Municipality in Minas Gerais, Brazil

Berizal is a municipality in the state of Minas Gerais, Brazil. As of 2020 the population was 4,764 in a total area of 493 km2.

The city belongs to the mesoregion of Jequitinhonha and to the microregion of Salinas. The elevation of the municipal seat is 692 meters. It became a municipality in 1997. This municipality is located in an isolated area of the state on the Rio Pardo, which flows into the Atlantic at Canavieiras, in the state of Bahia.

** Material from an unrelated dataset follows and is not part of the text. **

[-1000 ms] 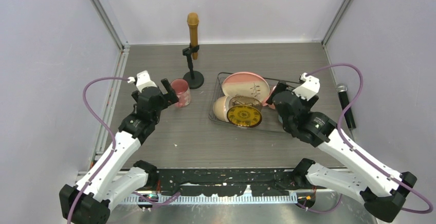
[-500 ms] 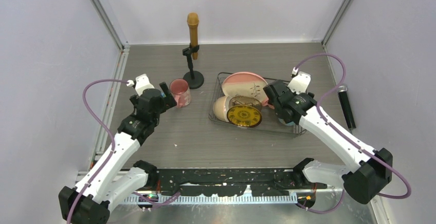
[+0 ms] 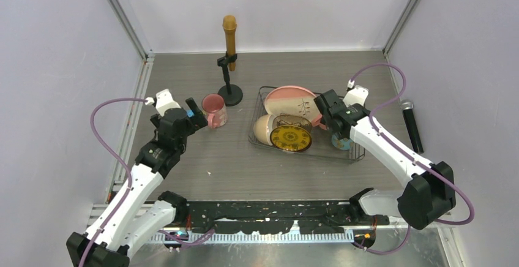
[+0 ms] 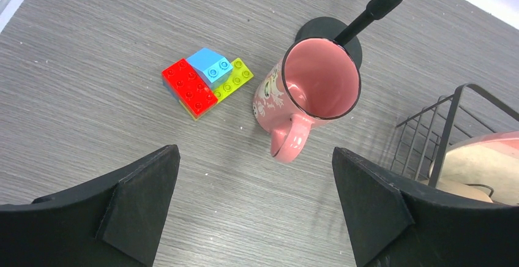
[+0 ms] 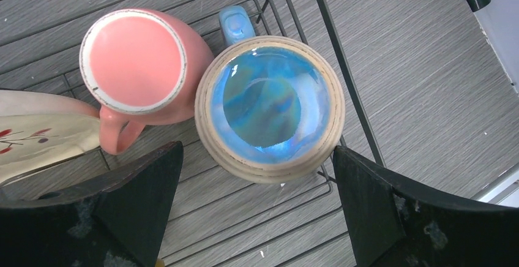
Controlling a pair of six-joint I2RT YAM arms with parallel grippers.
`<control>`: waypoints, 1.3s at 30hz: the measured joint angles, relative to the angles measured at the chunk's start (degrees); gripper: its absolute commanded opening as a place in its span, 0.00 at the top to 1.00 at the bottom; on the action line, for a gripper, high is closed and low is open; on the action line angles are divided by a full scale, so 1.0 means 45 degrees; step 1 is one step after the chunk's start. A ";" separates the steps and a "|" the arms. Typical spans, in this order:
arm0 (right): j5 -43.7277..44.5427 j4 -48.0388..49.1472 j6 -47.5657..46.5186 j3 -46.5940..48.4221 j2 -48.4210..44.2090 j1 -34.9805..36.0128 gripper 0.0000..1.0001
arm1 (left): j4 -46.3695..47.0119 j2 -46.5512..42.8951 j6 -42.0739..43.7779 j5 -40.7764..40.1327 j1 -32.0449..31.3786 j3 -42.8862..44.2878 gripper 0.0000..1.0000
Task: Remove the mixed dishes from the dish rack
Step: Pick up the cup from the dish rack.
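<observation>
The black wire dish rack [image 3: 318, 154] holds a large pink-and-cream plate [image 3: 292, 100], a cream bowl [image 3: 263, 129], a brownish bowl [image 3: 292, 122] and a small yellow patterned plate [image 3: 290, 138]. At its right end an upside-down pink mug [image 5: 136, 65] stands next to an upside-down cream mug with a blue base [image 5: 269, 105]; its inside is hidden. My right gripper [image 5: 257, 206] hovers open above these two mugs. Another pink mug [image 4: 312, 89] stands upright on the table left of the rack. My left gripper [image 4: 254, 199] is open and empty, just short of its handle.
Toy blocks [image 4: 205, 82] lie left of the upright pink mug. A round-based microphone stand [image 3: 230, 92] stands just behind it. A black microphone [image 3: 411, 125] lies on the table right of the rack. Walls enclose three sides of the table.
My right arm has swung back and inward over the rack's right end. My left gripper has drawn back slightly from the upright pink mug.
</observation>
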 measured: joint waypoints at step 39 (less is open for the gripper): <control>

Municipal boundaries are with: Aguas Vermelhas, São João do Paraíso, Taiobeiras, and Curral de Dentro.

The main economic activities are cattle raising and farming. The GDP was R$10,043,000 (2005). There were no banking agencies in 2006. In the rural area there were 283 farms with around 900 people involved in the agricultural sector. There were 23 tractors, a ratio of one tractor for every 14 farms. The main crops were coffee, bananas, sugarcane, beans, manioc, and corn. In the health sector there were 3 health clinics. The score on the Municipal Human Development Index was 0.601. This ranked Divisa Alegre 834 out of 853 municipalities in the state, with Poços de Caldas in first place with 0.841 and Setubinha in last place with 0.568. See Frigoletto for the complete list.